Saturday, March 14th, 2015

The averages weighted and adjusted to a variety of methodologies point to the Tories being the largest party and Labour a close second. But, and here is the problem, neither party will have enough to form a coalition with another single party, notwithstanding that the party leaders are ruling out coalitions in an orgy of wishful thinking. Tory and Lib Dems together fall short, as do Labour and Scot Nats. So at least three parties would be needed. Labour, Scot Nat and Lib Dem is one possibility. The Tories have more of a problem because there is not a third party with potentially enough seats to bridge the gap, so Cameron would have to scoop up all sorts to get a majority. Labour would find it easier.

But it gets even more complicated than it appears, which says something.
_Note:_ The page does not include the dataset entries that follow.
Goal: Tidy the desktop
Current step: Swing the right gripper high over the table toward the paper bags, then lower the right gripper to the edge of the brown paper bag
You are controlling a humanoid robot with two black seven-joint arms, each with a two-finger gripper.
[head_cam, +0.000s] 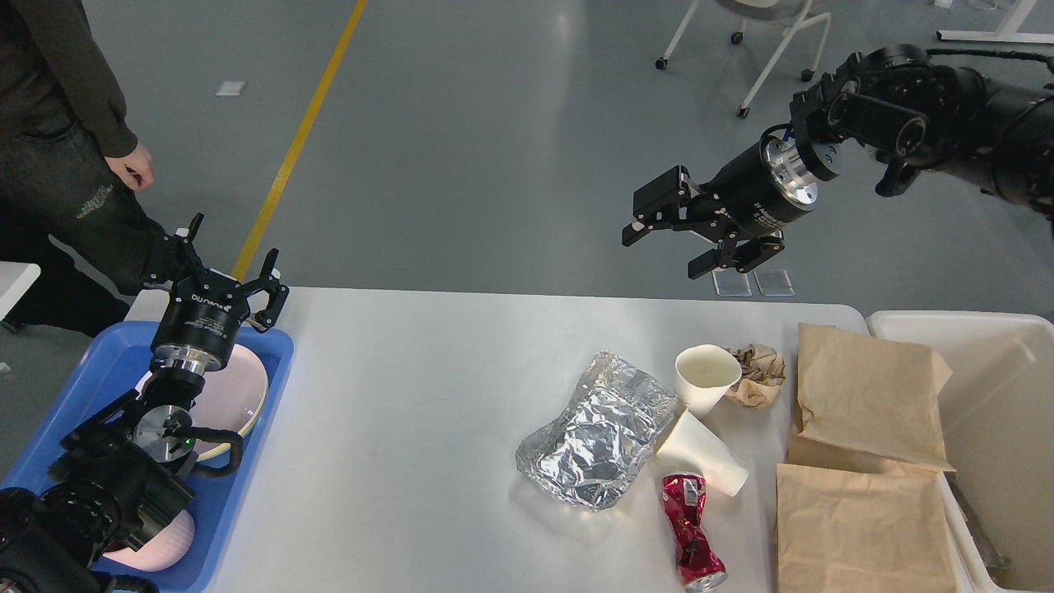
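Observation:
The white desktop [412, 412] carries litter on its right half: crumpled foil [597, 432], an upright paper cup [706, 377], a tipped paper cup [701, 453], a crushed red can [692, 534], a brown paper wad [757, 375] and two brown paper bags [869, 395] [856, 527]. My right gripper [665, 247] hangs open in the air beyond the far table edge, above the cups, holding nothing. My left gripper [222, 268] stands open and empty over the far end of the blue tray [99, 371].
The blue tray at the left edge holds a pale plate [243, 395] and a pink dish [160, 548]. A cream bin [996, 412] stands at the right edge. A person [58, 148] stands beyond the left corner. A wheeled chair base [741, 33] is far back.

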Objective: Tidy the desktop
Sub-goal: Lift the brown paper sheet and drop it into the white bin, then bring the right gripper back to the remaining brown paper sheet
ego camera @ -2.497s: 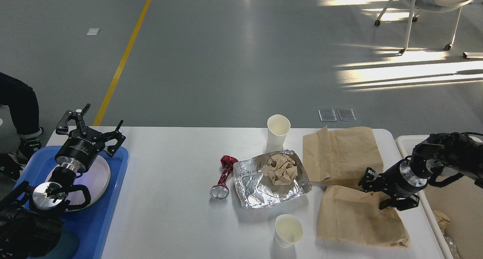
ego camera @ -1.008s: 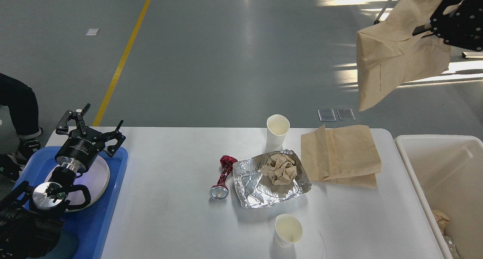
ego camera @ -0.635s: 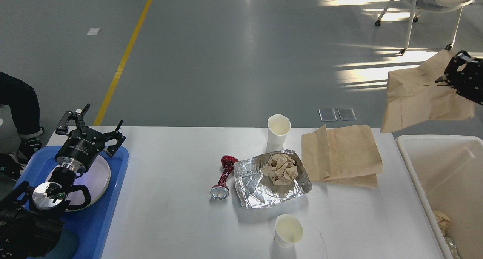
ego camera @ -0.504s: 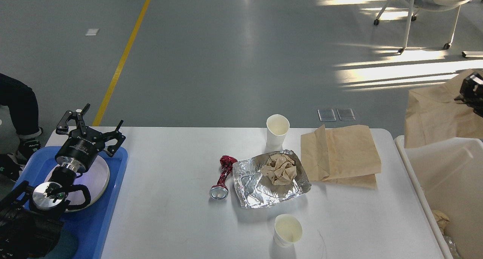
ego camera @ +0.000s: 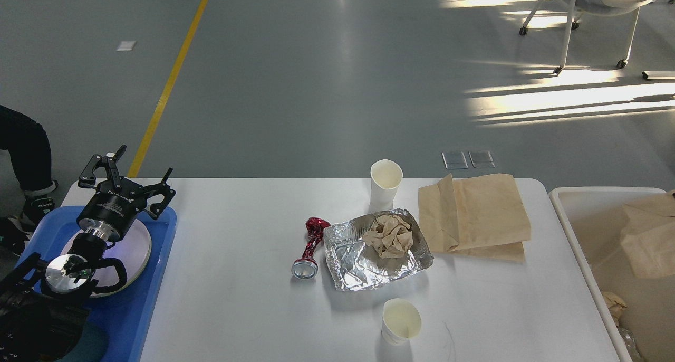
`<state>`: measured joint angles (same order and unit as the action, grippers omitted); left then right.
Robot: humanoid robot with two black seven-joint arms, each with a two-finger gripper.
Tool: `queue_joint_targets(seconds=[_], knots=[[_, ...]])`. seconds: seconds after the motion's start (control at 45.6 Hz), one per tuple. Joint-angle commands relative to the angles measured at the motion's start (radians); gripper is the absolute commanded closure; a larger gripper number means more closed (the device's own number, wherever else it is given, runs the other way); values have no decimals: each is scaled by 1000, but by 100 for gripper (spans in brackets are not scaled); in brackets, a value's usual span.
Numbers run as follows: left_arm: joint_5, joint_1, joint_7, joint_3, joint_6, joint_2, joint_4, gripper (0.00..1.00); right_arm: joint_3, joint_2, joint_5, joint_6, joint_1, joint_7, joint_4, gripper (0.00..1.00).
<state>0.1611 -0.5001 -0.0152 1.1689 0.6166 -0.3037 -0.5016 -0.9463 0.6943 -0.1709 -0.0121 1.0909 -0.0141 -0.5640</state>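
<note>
Grey glossy floor (ego camera: 327, 87), yellow line (ego camera: 171, 79) running diagonally at left. Sunlight streaks (ego camera: 569, 101) at right. White wheeled chair (ego camera: 590, 19) top right. Two small floor plates (ego camera: 468, 159).

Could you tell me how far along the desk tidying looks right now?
Done: one paper bag lies in the bin. In hand: nothing; the left gripper is open over the blue tray, and the right is out of view. Left on the desktop: two cups, foil tray, red wrapper, folded bags.
</note>
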Motion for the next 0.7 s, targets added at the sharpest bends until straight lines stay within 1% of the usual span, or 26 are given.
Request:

Cameron as leader of the largest party will be given first shot. He may decide to offer a minority government and hope to operate issue by issue or on a confidence and supply deal with all the minor players. However a sure footed Milliband might be able to get enough support to defeat him on the first Queens Speech, opening the way for a Milliband try. Even if he then succeeds, the Tories may have a majority of English votes, sufficient to block Labour on all sorts of domestic legislation. Whatever words you use to describe such uncertainty and muddle if it happens, traditional strong British government cannot be among them.

And that is the point. We are approaching pay back time for the complete folly of rejecting the AV voting system which would have taken care of all of this at the count and delivered a clear outcome. That would have been the one for which the most people had voted, even if not all the votes were first choice. Now, if we get a stable government at all and that is by no means certain, it will likely be one most people have voted against. You can use any word you like to describe that, as long as it is not democracy.